◆ **EXERCISE PROMPT**
Below are some records. Write out exactly their lines from the one with "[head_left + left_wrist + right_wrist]" through the one with "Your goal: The", and leave the pictures behind.

◆ **DATA LISTING**
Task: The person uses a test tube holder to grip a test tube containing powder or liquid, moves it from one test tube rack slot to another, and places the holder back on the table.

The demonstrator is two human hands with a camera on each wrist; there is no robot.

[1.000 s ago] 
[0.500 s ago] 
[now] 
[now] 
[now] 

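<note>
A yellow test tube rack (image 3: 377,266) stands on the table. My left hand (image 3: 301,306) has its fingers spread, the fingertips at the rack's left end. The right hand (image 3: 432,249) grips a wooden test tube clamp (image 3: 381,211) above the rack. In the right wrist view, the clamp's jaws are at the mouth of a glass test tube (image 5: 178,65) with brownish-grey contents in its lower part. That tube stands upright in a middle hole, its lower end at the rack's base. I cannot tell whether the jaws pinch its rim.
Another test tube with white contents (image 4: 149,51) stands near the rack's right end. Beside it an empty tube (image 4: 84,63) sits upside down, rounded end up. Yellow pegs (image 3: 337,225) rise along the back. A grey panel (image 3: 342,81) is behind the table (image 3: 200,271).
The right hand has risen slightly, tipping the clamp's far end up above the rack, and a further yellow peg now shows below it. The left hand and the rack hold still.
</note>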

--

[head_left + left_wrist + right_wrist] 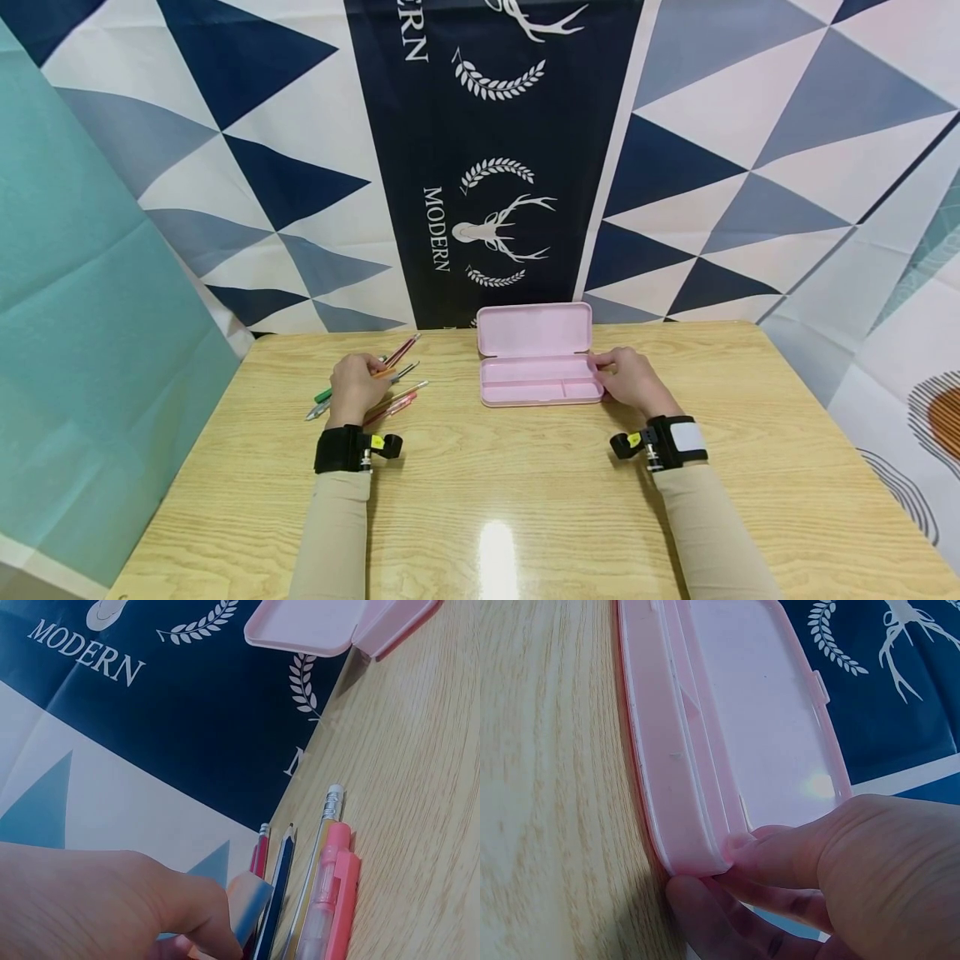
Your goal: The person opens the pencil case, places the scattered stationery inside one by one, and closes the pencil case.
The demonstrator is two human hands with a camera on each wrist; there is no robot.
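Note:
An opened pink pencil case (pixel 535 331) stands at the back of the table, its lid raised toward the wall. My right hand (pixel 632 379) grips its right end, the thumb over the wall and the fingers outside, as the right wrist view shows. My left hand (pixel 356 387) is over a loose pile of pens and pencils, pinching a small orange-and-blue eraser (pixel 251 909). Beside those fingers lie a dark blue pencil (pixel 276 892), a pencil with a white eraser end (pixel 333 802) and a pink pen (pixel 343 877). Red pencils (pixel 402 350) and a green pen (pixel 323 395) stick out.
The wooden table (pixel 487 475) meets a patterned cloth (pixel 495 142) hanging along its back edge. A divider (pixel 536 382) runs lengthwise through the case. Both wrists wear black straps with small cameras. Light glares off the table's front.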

◆ **OUTPUT OF THE EXERCISE**
[head_left + left_wrist + right_wrist] 
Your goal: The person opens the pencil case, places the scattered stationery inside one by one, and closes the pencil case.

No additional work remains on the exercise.